### Work request
Repeat, exactly and in full, the lines of the listing below, but without any pictures.

== Segment start ==

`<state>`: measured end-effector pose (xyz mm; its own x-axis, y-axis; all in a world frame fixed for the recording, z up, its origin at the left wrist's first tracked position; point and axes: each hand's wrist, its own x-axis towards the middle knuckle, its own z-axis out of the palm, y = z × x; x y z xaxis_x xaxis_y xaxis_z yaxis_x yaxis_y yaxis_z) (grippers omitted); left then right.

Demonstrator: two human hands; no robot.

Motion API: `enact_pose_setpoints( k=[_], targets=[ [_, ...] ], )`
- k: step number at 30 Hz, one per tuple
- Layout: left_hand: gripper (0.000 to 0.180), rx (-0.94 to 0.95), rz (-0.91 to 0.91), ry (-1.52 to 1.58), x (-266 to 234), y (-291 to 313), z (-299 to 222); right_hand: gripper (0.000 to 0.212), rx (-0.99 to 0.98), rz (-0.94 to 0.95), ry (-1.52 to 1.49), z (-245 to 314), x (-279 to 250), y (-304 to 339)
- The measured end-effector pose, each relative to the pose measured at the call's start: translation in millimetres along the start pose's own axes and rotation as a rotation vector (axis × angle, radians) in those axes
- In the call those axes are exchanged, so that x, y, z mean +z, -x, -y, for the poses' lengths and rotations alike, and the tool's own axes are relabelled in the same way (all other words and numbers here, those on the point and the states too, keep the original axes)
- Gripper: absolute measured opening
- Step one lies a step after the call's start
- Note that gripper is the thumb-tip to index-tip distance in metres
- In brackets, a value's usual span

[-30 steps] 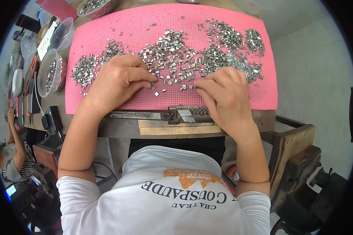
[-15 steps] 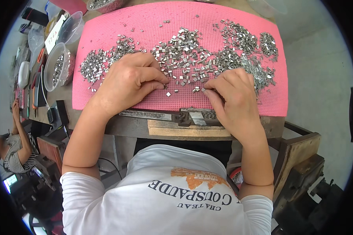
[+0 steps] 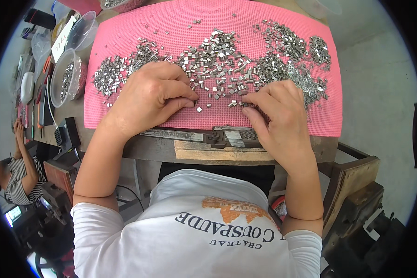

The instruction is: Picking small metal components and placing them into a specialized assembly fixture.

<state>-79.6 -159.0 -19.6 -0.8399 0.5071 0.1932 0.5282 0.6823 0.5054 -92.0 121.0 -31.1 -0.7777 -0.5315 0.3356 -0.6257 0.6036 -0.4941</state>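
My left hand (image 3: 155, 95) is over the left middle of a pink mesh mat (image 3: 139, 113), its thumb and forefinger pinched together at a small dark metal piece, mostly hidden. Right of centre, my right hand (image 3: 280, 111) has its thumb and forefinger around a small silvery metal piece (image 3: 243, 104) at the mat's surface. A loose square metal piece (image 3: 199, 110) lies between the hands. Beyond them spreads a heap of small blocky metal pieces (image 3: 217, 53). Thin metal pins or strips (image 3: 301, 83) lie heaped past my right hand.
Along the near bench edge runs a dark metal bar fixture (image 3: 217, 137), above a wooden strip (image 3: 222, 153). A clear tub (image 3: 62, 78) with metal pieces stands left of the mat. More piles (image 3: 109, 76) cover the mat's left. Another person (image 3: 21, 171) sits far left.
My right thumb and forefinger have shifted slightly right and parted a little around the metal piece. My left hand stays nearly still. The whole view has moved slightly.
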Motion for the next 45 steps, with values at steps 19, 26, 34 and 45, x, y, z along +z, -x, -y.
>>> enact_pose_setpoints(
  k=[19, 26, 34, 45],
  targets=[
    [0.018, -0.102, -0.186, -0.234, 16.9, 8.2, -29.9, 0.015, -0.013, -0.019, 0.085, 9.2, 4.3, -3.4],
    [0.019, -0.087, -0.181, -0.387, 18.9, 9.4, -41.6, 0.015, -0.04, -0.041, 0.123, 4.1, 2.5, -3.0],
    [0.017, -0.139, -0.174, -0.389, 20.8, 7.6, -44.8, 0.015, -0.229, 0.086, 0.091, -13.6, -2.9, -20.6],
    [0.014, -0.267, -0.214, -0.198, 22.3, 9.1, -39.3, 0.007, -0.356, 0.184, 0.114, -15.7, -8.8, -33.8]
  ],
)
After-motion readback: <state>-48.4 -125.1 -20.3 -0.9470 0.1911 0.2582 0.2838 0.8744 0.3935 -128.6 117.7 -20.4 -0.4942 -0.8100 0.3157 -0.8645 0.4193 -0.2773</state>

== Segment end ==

### Task output
`<state>`: measured end-effector pose (xyz mm; its own x-axis, y-axis; all in a world frame fixed for the recording, z up, its origin at the left wrist's first tracked position; point and axes: each hand's wrist, its own x-axis towards the middle knuckle, its own z-axis out of the palm, y = z × x; x y z xaxis_x xaxis_y xaxis_z yaxis_x yaxis_y yaxis_z) (grippers omitted); left then right.

Demonstrator: two human hands; no robot.

Motion API: `enact_pose_setpoints( k=[_], targets=[ [_, ...] ], )`
- k: step number at 30 Hz, one per tuple
- Layout: left_hand: gripper (0.000 to 0.180), rx (-0.94 to 0.95), rz (-0.91 to 0.91), ry (-1.52 to 1.58), x (-266 to 234), y (-291 to 313), z (-299 to 222); right_hand: gripper (0.000 to 0.212), rx (-0.99 to 0.98), rz (-0.94 to 0.95), ry (-1.52 to 1.49), z (-245 to 314), x (-279 to 250), y (-304 to 339)
- The measured end-effector pose, each relative to the pose measured at the call's start: translation in millimetres along the start pose's own axes and rotation as a rotation vector (axis × angle, radians) in those axes
- In the call those axes are exchanged, so that x, y, z mean +z, -x, -y, for the poses' lengths and rotations alike, and the tool's own axes are relabelled in the same way (all other words and numbers here, those on the point and the states too, keep the original axes)
- Gripper: absolute measured opening
- Step one lies a step after the call's start
- Note that gripper is the thumb-tip to index-tip distance in metres
- In brackets, a value's usual span

[-30 steps] 
[-15 steps] 
[+0 steps] 

The instruction is: Picking small metal components and placing them into a specialized assembly fixture.

<state>-79.6 -159.0 -19.6 -0.8399 0.5071 0.1932 0.5282 0.6823 0.5054 -92.0 121.0 -31.1 -0.7777 -0.5315 0.3356 -0.6257 0.6036 -0.4941</state>
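My left hand (image 3: 155, 95) is over the left middle of a pink mesh mat (image 3: 139, 113), its thumb and forefinger pinched together at a small dark metal piece, mostly hidden. Right of centre, my right hand (image 3: 280, 111) has its thumb and forefinger around a small silvery metal piece (image 3: 243, 104) at the mat's surface. A loose square metal piece (image 3: 199, 110) lies between the hands. Beyond them spreads a heap of small blocky metal pieces (image 3: 217, 53). Thin metal pins or strips (image 3: 301, 83) lie heaped past my right hand.
Along the near bench edge runs a dark metal bar fixture (image 3: 217, 137), above a wooden strip (image 3: 222, 153). A clear tub (image 3: 62, 78) with metal pieces stands left of the mat. More piles (image 3: 109, 76) cover the mat's left. Another person (image 3: 21, 171) sits far left.
My right thumb and forefinger have shifted slightly right and parted a little around the metal piece. My left hand stays nearly still. The whole view has moved slightly.
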Motion for the next 45 steps, with values at steps 19, 26, 34 and 45, x, y, z along +z, -x, -y.
>>> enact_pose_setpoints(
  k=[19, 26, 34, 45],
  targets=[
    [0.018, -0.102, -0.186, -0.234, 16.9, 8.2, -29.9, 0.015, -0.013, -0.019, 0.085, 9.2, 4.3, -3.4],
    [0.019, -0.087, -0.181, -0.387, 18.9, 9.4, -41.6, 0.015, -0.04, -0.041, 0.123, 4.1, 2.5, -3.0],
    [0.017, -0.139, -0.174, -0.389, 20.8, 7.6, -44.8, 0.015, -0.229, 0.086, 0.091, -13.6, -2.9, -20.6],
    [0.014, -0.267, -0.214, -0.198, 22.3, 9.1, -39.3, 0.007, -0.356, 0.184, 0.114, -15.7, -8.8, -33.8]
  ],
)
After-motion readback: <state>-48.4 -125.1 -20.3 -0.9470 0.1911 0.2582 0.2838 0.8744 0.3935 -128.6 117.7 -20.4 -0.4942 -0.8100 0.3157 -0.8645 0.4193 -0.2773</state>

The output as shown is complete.